── RAW DATA ──
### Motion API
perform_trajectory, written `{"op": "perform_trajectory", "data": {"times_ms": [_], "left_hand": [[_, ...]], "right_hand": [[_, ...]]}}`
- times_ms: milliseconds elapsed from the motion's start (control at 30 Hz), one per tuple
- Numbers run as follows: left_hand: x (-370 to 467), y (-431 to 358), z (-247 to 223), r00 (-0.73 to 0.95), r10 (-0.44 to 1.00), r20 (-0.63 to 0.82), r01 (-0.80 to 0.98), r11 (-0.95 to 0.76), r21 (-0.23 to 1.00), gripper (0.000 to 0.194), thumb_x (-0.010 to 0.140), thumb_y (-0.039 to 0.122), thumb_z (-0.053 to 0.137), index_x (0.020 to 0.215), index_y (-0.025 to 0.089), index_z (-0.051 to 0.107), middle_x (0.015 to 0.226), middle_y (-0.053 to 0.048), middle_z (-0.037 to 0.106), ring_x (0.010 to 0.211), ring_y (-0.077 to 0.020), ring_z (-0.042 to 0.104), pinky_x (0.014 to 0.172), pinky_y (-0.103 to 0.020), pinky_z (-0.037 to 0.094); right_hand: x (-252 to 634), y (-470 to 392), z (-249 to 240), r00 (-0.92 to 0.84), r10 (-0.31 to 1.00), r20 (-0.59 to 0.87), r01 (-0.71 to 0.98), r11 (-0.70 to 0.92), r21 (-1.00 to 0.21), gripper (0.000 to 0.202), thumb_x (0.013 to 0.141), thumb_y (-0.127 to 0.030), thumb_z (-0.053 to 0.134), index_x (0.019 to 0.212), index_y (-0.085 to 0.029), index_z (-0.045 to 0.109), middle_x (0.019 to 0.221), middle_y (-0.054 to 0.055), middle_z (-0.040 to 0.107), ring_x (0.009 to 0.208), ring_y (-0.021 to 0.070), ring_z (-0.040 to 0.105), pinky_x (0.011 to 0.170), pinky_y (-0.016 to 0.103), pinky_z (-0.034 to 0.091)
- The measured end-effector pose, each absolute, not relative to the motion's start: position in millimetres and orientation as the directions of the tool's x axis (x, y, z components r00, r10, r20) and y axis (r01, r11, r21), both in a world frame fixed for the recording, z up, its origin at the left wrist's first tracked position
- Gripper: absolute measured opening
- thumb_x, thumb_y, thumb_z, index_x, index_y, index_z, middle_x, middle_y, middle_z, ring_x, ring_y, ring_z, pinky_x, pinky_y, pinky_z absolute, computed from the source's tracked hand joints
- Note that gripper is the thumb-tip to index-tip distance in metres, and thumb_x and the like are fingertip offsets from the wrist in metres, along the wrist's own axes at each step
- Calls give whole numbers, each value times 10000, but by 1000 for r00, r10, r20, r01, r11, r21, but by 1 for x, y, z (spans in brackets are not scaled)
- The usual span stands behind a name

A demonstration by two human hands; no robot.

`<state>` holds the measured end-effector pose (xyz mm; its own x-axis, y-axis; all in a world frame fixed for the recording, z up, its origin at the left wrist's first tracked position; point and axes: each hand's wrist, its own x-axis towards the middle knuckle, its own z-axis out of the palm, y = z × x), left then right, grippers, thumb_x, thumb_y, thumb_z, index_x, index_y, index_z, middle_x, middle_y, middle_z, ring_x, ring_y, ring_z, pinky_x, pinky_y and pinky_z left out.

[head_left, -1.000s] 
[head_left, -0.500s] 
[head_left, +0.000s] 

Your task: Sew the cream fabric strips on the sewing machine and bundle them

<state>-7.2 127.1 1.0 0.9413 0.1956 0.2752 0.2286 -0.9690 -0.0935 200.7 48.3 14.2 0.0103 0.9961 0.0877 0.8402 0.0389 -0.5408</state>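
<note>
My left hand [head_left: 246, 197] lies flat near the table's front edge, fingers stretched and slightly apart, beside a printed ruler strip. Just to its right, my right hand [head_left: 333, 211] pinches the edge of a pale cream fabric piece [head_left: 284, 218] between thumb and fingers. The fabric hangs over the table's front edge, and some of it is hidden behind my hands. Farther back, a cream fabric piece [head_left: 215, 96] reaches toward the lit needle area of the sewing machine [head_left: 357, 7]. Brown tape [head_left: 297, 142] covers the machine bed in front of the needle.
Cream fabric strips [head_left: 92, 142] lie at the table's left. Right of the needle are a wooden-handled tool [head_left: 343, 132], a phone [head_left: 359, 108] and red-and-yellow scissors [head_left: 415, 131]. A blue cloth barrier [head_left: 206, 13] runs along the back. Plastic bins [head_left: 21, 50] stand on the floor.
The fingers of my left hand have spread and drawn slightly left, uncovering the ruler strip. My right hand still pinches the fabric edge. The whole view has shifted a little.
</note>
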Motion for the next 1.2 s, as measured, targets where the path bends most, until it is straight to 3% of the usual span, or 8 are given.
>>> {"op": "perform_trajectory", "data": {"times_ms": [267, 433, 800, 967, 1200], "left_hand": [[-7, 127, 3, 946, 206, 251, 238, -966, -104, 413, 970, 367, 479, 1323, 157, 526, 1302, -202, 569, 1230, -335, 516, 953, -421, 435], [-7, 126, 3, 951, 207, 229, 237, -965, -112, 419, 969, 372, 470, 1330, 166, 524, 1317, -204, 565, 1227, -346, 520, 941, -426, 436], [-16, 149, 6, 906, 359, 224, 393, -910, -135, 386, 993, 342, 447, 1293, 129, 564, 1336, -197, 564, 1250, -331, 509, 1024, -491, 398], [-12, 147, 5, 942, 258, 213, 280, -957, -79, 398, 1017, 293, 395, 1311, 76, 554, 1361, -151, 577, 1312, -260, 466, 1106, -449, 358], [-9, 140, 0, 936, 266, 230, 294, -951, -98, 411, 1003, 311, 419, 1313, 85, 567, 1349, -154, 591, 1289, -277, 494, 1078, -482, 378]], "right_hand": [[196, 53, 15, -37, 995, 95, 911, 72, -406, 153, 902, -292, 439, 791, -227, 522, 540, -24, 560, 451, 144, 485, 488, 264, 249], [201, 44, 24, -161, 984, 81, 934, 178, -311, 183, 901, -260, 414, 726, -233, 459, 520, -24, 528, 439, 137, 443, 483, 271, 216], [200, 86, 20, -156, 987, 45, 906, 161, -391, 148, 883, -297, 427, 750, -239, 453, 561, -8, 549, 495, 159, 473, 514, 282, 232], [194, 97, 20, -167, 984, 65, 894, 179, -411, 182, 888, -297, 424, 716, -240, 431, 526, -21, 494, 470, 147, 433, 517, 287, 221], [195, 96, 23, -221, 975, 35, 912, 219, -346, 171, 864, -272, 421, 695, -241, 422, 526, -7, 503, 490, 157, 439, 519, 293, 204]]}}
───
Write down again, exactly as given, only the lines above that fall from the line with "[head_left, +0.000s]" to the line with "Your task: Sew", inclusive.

ANSWER SECTION:
[head_left, +0.000s] 

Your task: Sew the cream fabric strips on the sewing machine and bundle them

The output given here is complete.